Victoria Serda of Port Elgin volunteers to create social awareness for environmentally sustainable communities in both urban and rural areas. She was instrumental in creating the Saugeen Shores Environmental Committee and initiatives such as Trees for Saugeen, planting thousands of trees in public parks, trails, boulevards and living fences along busy highways.
Eleanor Webb of Brampton is the longest-serving volunteer at Peel Children's Aid society. For 33 years, she has assisted parents with child management, enabled and supervised parental visits to children in cases of abuse, and linked high-risk parents to a drop-in centre.
Alvinston Community Group is dedicated to promoting a strong and viable community by challenging residents to care about the appearance and preserve the spirit of the municipality of Brooke-Alvinston in Lambton County. The community group partnered with a local service organization to build a skateboard park, and a community garden, and refresh the look of the downtown corridor, attracting new families and businesses into the area.
Hospice of Waterloo Region provides comfort, care and support to people affected by life-threatening illness. The Kitchener facility helps over 800 families a year with programs such as respite and bereavement support for children, teens and adults. The hospice includes a family palliative care clinic run by physicians, nurses and educators, a salon and a meditation room.
North Bay Literacy Council, Inc. has helped adults improve their English and numeracy skills in the Nipissing area for 35 years. As a result, the council has improved employment prospects, academic and self-management skills, and self-confidence of young adults who are no longer in school.

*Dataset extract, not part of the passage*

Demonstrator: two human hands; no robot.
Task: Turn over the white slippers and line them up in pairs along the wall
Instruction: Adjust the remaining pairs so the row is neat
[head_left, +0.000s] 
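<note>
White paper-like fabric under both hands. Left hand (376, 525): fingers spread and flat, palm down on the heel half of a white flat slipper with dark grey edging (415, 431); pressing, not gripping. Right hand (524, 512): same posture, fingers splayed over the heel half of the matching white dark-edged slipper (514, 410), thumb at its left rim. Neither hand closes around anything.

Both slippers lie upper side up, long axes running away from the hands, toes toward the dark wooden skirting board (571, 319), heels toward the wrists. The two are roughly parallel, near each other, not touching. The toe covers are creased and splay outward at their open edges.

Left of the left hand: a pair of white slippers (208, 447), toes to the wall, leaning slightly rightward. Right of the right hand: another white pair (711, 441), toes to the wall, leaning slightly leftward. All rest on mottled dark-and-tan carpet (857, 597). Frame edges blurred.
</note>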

Victim Services of Algoma is a volunteer organization that assists local police services around the clock in responding to emergency calls from victims of crime and other traumatic events. For 25 years, the volunteers, who are called out at any time of the day or night, have also provided community referrals and practical assistance to families affected by sudden death, accidents, suicide, fire and other catastrophes.
The Hutton House Access Voluntarism Program of London provides volunteer opportunities to people with disabilities. Volunteers are matched with community needs in line with their interests. For the past 14 years, the program has helped more than 500 people give 146,000 hours of volunteer time, making meaningful contributions to their community.
The Leslieville Tree Project of Toronto is a neighbour-to-neighbour initiative that works to restore the local tree canopy in eight areas of the city. Staffed by more than 100 volunteers working in conjunction with the City of Toronto, the project improves urban forests by replacing dying mature trees. The Tree Project is a replicable model that allows other community groups to implement it across the city.
The Manitouwadge Cancer Assistance Group - Friends Who Care helps cancer patients with illness-related expenses when they have exhausted other options. The group partners with local businesses to organize golf and volleyball tournaments, walks, hockey games, and other events to help cancer patients from remote areas of Manitouwadge receive professional, supportive care.